Despite his work pointing out the drawbacks of technological advances, Tenner describes himself as a "great technological enthusiast." But he is hardly a gadget freak. Though he wears a cell phone at his waist, his computer is a used one that he purchased for $50 two years ago. He drives a 1989 Honda Civic and doesn't own a personal digital assistant.
He is currently finishing a book, begun as a fellow of the Woodrow Wilson International Center for Scholars in Washington, that will deal with the reciprocal relationship between everyday objects and our bodies. "Our Own Devices: The Past and Future of Body Technology," which will be published next summer by Knopf, will explore how things like footwear, keyboards and eyeglasses affect the lives of those who use them. For example, using cell phones to send text messages tapped out with one's thumbs has become so popular in Asia and Europe that it has led to new uses for the thumb. "Many kids in Japan even point and ring doorbells with their thumbs instead of their index fingers," Tenner said.
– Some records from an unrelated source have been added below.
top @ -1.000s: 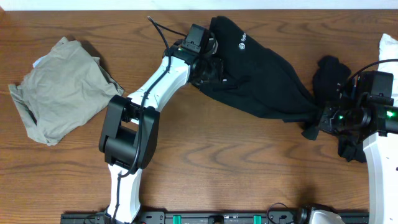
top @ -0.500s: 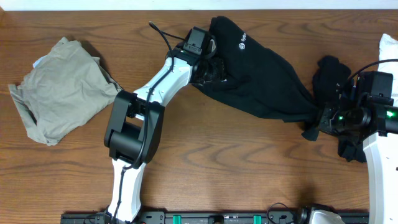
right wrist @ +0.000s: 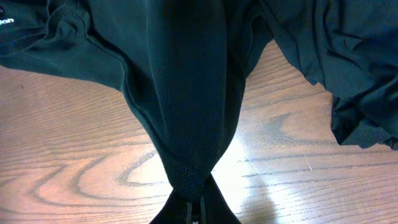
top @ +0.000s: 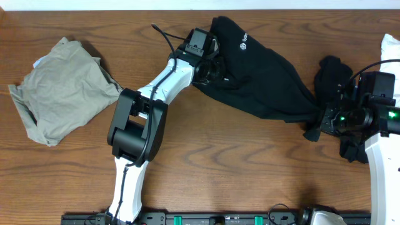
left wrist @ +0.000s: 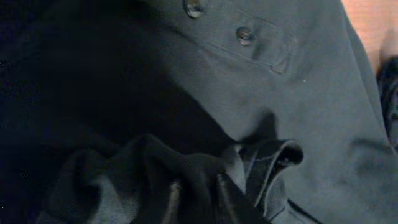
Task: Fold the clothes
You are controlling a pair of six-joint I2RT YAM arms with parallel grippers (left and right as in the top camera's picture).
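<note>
A long black garment (top: 262, 72) with a small white logo (top: 244, 42) lies stretched across the back of the table between both arms. My left gripper (top: 215, 67) is shut on a bunched fold of it at its left end; the left wrist view shows dark cloth (left wrist: 280, 93) with two buttons filling the frame and the fingers (left wrist: 196, 202) pinching a fold. My right gripper (top: 322, 120) is shut on its right end; the right wrist view shows black mesh fabric (right wrist: 186, 93) drawn into the fingers (right wrist: 194, 208). A khaki-grey garment (top: 59, 90) lies crumpled at the left.
Another black garment (top: 334, 75) lies heaped at the right by my right arm, also in the right wrist view (right wrist: 354, 74). A white cloth (top: 392, 47) shows at the right edge. The wooden table (top: 237, 169) spreads in front.
The left arm's elbow has shifted slightly to the right while its gripper stays on the garment. The right arm and the garments have not visibly moved.
</note>
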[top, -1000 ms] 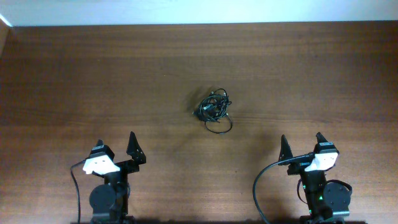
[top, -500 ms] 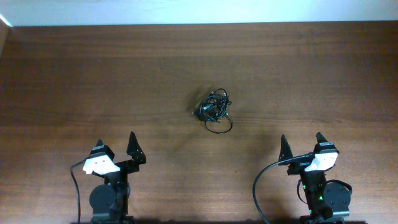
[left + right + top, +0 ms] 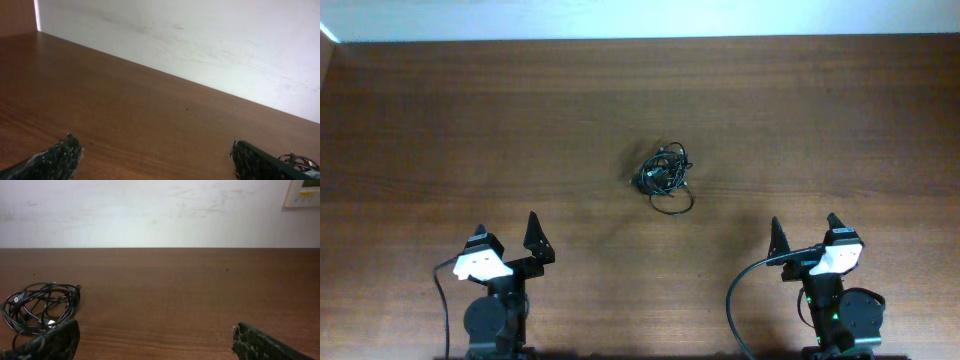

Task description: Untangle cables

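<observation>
The cables (image 3: 665, 174) lie as one small knotted black clump on the wooden table, with a loose loop at the near side. The clump shows at the left of the right wrist view (image 3: 40, 307) and just at the right edge of the left wrist view (image 3: 299, 161). My left gripper (image 3: 507, 232) is open and empty at the near left, well short of the clump. My right gripper (image 3: 804, 229) is open and empty at the near right, also apart from it. Both grippers' fingertips show wide apart in the wrist views (image 3: 152, 150) (image 3: 155, 332).
The brown wooden table (image 3: 470, 120) ends at a white wall (image 3: 640, 18) along the far edge. A white wall panel (image 3: 302, 192) shows at the top right of the right wrist view. Thick black arm cables (image 3: 735, 300) hang by the arm bases.
</observation>
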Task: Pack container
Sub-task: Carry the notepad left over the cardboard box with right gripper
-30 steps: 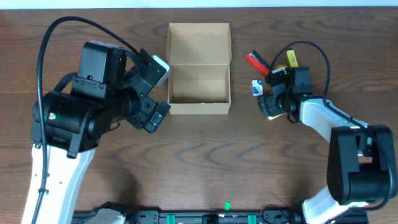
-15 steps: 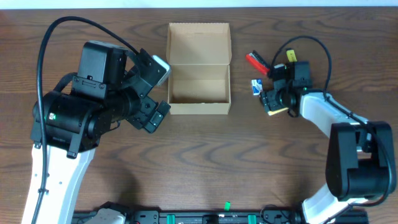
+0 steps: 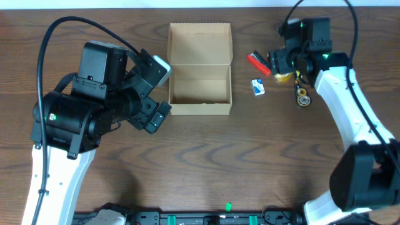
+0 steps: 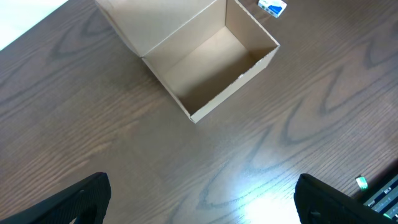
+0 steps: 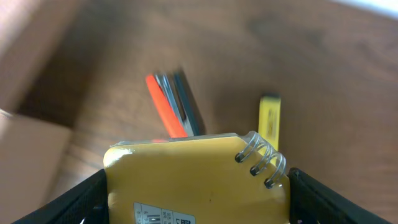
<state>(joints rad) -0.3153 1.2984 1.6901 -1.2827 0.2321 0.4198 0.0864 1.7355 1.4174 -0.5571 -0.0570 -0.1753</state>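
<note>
Grips yellow notepad (image 5: pixel 193 180) in right gripper (image 3: pixel 281 67), 3 o'clock from box (image 3: pixel 200 109). Holds left gripper (image 4: pixel 202 204) spread wide, 9 o'clock from box. Shows box open, flap back, 12 o'clock on table (image 3: pixel 206 169).

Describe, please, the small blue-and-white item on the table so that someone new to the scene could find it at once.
Find the open cardboard box on the table and look just right of it. The blue-and-white item lies on the bare wood there, near a red item but apart from it. It alone is white with a blue patch.
</note>
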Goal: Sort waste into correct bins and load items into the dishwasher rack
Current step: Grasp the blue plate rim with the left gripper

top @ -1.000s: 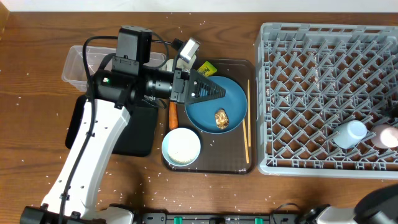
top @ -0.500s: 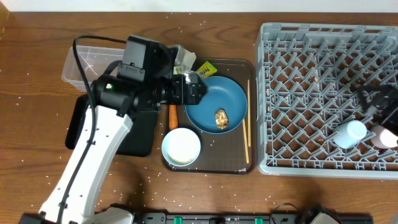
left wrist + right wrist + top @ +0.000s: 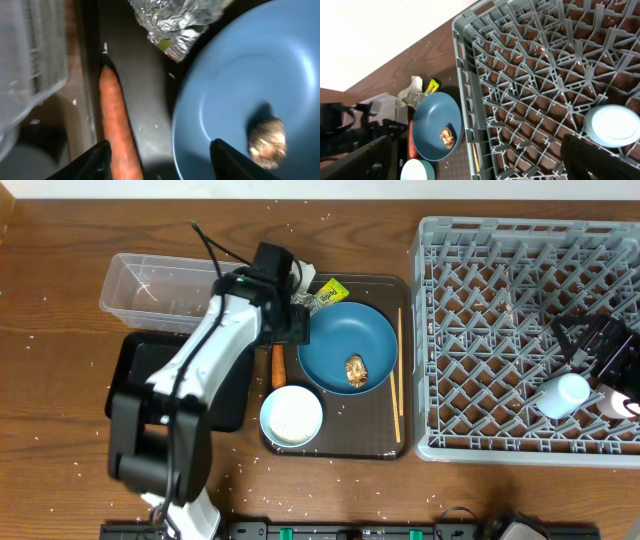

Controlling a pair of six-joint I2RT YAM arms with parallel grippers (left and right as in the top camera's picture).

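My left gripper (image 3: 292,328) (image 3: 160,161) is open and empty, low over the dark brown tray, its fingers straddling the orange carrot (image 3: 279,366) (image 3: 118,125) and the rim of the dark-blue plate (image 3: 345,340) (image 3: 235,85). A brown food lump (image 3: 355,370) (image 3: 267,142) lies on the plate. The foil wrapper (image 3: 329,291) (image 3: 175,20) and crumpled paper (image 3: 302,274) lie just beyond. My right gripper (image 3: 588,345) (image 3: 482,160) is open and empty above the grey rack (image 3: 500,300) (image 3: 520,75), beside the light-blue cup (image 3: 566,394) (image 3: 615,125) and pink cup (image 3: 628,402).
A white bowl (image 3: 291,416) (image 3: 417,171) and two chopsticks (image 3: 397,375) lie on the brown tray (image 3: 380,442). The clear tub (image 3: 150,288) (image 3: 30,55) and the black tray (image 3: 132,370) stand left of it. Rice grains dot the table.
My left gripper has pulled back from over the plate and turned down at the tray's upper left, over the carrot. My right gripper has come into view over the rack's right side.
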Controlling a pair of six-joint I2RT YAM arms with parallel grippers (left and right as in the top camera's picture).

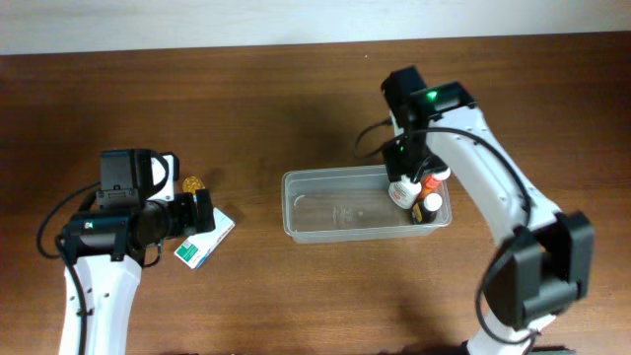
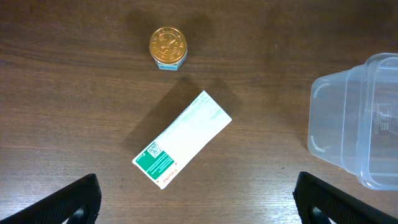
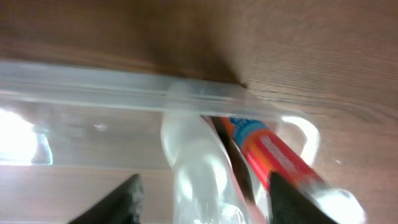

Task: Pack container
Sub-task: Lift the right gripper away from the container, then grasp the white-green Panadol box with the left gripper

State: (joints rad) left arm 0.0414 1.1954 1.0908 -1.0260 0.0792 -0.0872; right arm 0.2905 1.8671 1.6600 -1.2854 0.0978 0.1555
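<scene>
Packing partly done, I judge: my left gripper (image 2: 196, 186), fingers apart and empty, hovers over the box (image 2: 181, 139) left of the container (image 1: 288, 202). Next I should descend and pinch it, while my right gripper (image 3: 202, 199) straddles, unclamped, the white bottle (image 3: 193, 155) inside the container's right end.

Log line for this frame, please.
left hand: open, over box | jar: on table | right hand: open, among bottles in container | box, jar unpacked
</scene>
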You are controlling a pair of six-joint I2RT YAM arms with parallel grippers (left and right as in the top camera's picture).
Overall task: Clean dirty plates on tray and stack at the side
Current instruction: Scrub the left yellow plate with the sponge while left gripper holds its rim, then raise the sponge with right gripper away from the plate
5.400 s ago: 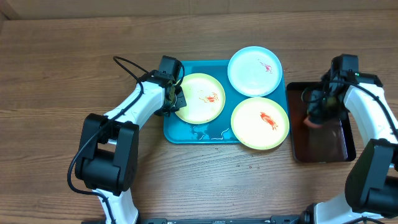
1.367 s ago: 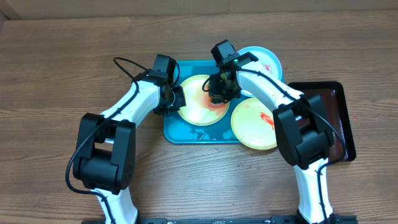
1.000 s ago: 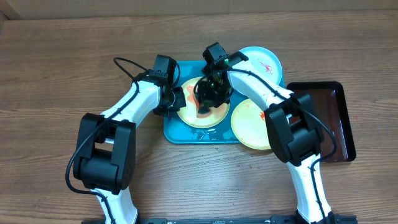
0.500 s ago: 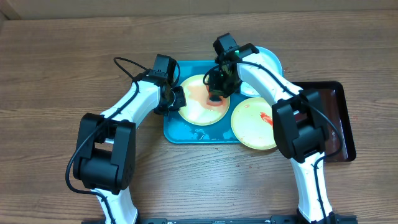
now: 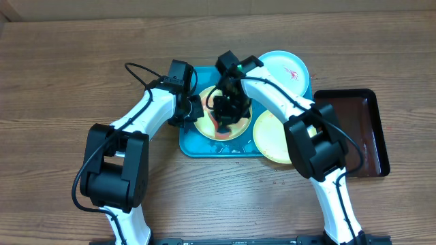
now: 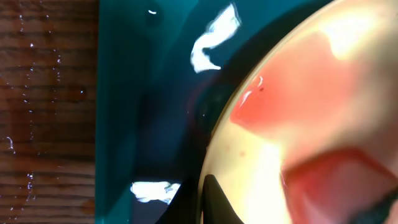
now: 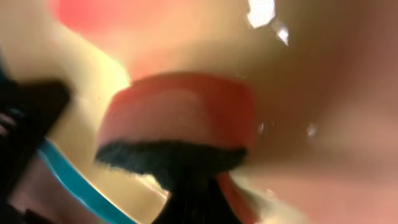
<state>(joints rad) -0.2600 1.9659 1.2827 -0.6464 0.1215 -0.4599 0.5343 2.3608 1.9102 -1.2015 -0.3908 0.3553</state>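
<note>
Scrubbing update: the tray (image 5: pixel 194 146) sits under both hands, and the yellow-green plate (image 5: pixel 206 121) is right beneath my right gripper (image 5: pixel 225 112). That gripper is clamped tight on the red sponge (image 7: pixel 180 112) and has just swept back across the plate. My left gripper (image 5: pixel 193 109) stays pinched on the plate's rim. Smear's fading I think, and the blue plate (image 5: pixel 286 68) is still dirty.

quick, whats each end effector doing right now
left end effector: closed on the rim of the yellow-green plate
right end effector: closed on a red sponge, pressed to that plate
</note>
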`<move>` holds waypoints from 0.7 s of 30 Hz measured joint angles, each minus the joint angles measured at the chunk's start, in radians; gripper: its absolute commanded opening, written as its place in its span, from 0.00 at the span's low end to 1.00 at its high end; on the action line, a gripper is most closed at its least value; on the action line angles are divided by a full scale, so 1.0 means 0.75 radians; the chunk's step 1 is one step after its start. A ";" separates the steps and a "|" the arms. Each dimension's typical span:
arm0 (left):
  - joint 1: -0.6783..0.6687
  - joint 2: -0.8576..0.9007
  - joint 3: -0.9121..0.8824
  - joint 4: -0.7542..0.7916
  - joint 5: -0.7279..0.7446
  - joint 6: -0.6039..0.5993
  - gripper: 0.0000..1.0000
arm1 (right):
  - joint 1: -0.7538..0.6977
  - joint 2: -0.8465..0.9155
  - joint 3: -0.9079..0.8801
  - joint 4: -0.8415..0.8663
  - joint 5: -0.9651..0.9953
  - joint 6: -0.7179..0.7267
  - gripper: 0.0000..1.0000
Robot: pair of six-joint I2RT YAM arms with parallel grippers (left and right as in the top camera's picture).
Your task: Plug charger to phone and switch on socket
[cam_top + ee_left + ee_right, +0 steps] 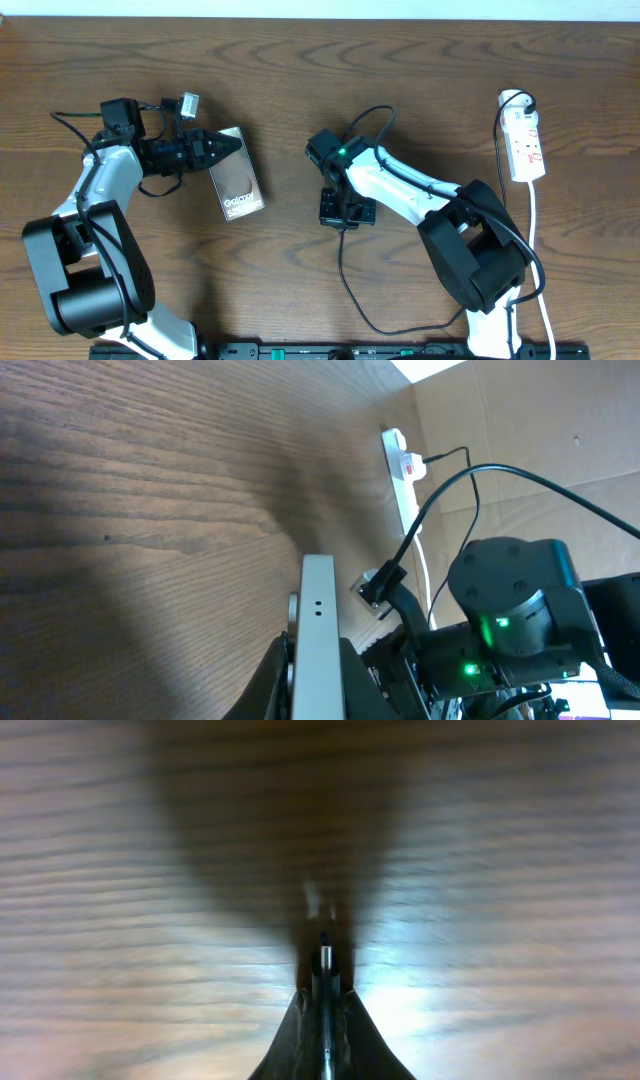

Tenner hopes the book will introduce a new perspective on design. "One of my points is to suggest a new approach to design that recognizes the crucial role of the user -- something that interests cognitive psychologists and economists," Tenner said. He also is interested in developing a strategy for anticipating the unintended uses of an object that are discovered by consumers, as when a group of California teens invented BMX cycling, a type of bicycle racing, by riding their bikes on dirt trails designed for motorcycles. The industry soon caught up, developing bikes specially designed for the sport.
But make no mistake: Tenner is not by any means limiting his research to the computer age. Also in the works is a history of the top hat.